Maybe its possible to show one pane on a hone, and a completely different one on a pad, but even so, without the UI itself being naively aware of the resolution, and determining WITHIN a pane what to show and not, then you;re either asking devs to make dozens of frames, one each for every possible resolution, or they'll just scale it up anyway, or they'll show inconsistent panes that don;t completely fill the screen and may or may not show up if the device is not detected properly. Also, resolution alone is a bad idea, unless the app understands the actual native screen size, and can accommodate the appropriate panes (in their appropriate resolutions), for that screen, this could go badly.
I anticipate gingerbread, but i was hoping it would have some native UI elements and custom APIs to actually make creating a GUI that is appropriate for a larger screen both easier and more consistent across devices, this "fragments" idea sounds like it's going to introduce fragmentation into not only app performance development and OS version fragmentation, but screen scaling issues too. Neat trick to get a lot of simple apps "optimized" for the panel, but the devs are going to hate it, and any app actually coded to work as a single pane on a larger screen is going to need completely separate code to work on a smaller one (if it would at all).

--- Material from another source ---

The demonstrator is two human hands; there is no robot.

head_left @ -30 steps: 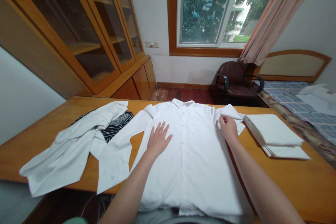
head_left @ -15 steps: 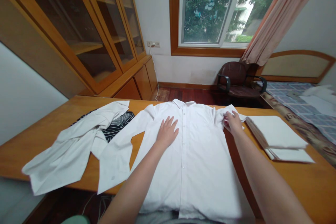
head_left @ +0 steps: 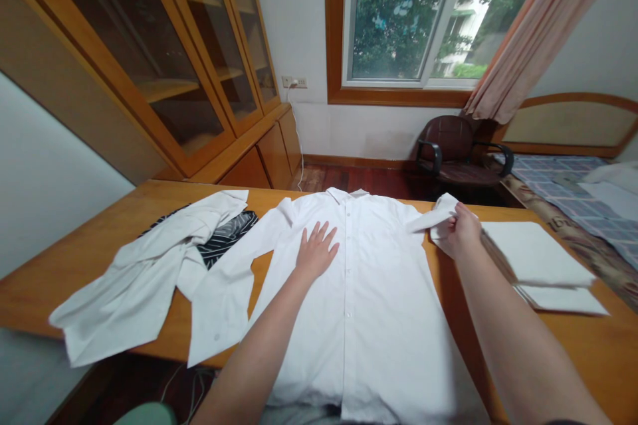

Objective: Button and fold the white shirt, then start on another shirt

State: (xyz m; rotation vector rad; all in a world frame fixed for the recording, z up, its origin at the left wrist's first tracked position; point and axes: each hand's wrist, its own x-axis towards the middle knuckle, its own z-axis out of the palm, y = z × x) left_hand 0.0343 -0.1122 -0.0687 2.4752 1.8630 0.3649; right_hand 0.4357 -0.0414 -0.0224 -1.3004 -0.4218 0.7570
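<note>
A white button-up shirt [head_left: 379, 319] lies front up across the table, its collar at the far edge and its hem towards me. My left hand [head_left: 318, 251] rests flat on the chest, left of the button row, fingers spread. At the right shoulder side, my right hand [head_left: 464, 229] is closed on the shirt's right sleeve [head_left: 433, 216], which is bunched and partly lifted. The fingertips there are partly hidden by the hand and cloth. The other sleeve [head_left: 224, 305] stretches down to the left, its cuff near the table's front edge.
Crumpled white clothing [head_left: 134, 279] lies on the left over a black striped cloth [head_left: 226, 239]. A stack of folded white cloth [head_left: 543, 255] sits at the right of the wooden table [head_left: 119, 226]. Beyond are a glass-door cabinet [head_left: 269, 139], an armchair [head_left: 456, 153] and a bed [head_left: 563, 179].
My right hand has closed on the right sleeve and moved slightly right, drawing the sleeve outward and up. My left hand stays on the chest. The view has shifted slightly.
</note>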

When iOS got bigger, they added featyures specific to what a tablet UI could take advantage of. I'm hearing very little of that happening on Google's end.
Re: Urm
Yep - I've also heard rumours that some people run Windows in resolutions other than 1280x1024 and that IBM are not the only company which make PCs.
Urm.
Anyone who thinks different screen resolutions *have* to equate to fragmentation has clearly never used the internet before or seen a webpage.